= Required action =
Your answer should consist only of the lines below from the one with "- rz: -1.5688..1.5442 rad" through the one with "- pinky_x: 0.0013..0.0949", copied exactly.

++++

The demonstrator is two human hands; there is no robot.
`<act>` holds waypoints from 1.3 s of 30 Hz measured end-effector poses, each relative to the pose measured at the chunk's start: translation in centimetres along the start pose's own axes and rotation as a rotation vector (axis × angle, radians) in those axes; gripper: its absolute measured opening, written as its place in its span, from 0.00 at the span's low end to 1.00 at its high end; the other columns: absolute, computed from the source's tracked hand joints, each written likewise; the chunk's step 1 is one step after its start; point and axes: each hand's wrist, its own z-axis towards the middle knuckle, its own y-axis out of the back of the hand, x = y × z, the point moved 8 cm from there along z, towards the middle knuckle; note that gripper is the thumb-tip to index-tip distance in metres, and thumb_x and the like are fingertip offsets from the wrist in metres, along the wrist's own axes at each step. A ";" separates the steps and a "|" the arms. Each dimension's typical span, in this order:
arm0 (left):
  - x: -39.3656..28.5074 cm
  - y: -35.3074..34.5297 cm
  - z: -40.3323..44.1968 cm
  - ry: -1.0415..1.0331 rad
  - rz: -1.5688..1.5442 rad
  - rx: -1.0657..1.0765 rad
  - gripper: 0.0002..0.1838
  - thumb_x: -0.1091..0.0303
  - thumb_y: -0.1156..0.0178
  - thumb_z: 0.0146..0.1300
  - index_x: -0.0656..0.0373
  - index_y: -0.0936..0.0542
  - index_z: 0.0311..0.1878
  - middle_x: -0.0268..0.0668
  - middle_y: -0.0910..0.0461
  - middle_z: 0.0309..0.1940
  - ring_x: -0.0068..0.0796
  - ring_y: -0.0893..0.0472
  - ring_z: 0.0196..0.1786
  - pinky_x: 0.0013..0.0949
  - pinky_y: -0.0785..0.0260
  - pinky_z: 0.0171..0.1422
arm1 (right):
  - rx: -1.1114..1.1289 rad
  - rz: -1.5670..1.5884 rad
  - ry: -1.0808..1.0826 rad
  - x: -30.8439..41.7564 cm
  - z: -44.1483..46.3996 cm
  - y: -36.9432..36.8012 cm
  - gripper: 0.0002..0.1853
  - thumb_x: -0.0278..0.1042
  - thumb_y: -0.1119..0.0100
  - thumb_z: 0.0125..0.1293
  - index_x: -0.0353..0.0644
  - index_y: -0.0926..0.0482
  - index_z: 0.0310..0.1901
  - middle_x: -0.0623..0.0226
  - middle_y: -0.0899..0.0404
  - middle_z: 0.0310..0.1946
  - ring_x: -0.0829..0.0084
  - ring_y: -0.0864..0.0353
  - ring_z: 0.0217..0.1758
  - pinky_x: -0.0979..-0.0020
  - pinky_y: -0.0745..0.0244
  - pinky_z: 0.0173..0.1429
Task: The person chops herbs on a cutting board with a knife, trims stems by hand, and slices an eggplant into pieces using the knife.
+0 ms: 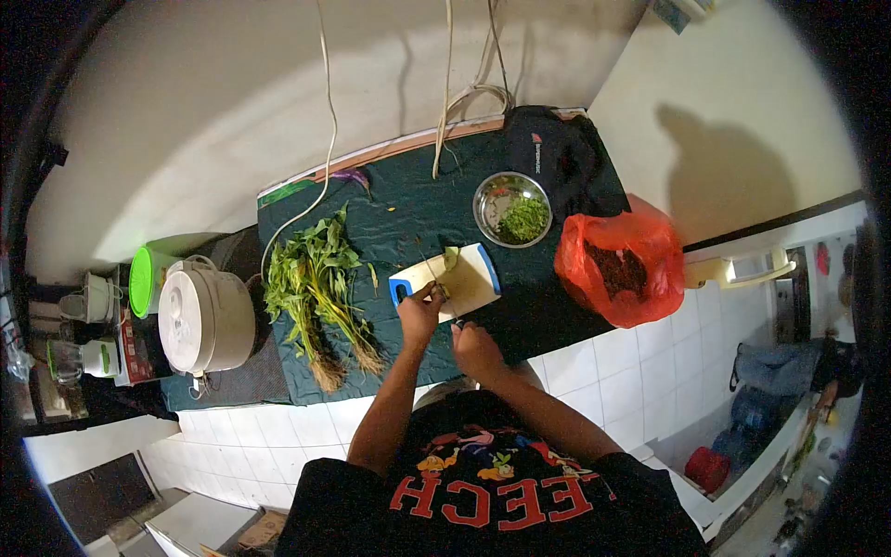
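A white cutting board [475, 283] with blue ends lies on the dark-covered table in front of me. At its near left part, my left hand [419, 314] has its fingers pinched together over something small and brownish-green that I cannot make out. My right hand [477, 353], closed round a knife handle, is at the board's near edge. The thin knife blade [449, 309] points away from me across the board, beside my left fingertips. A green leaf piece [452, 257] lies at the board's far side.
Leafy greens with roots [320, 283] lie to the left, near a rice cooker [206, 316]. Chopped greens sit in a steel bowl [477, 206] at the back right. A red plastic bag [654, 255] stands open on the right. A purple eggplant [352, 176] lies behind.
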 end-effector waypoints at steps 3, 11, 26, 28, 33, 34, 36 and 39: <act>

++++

= Answer box =
  - rz: -1.5688..1.5442 rad
  - rx: -1.0657..1.0765 rad
  - gripper: 0.0002..0.1838
  - thumb_x: -0.1091..0.0303
  - thumb_y: -0.1156..0.0178
  - thumb_z: 0.0146..0.1300
  - index_x: -0.0656..0.0373
  - index_y: -0.0936..0.0542
  - index_z: 0.0311..0.1878
  - middle_x: -0.0268..0.0668
  - middle_y: -0.0910..0.0461
  - middle_z: 0.0309..0.1940
  - ring_x: -0.0068..0.0796
  - ring_y: -0.0893..0.0472
  - ring_z: 0.0196..0.1786
  - pinky_x: 0.0013..0.0949

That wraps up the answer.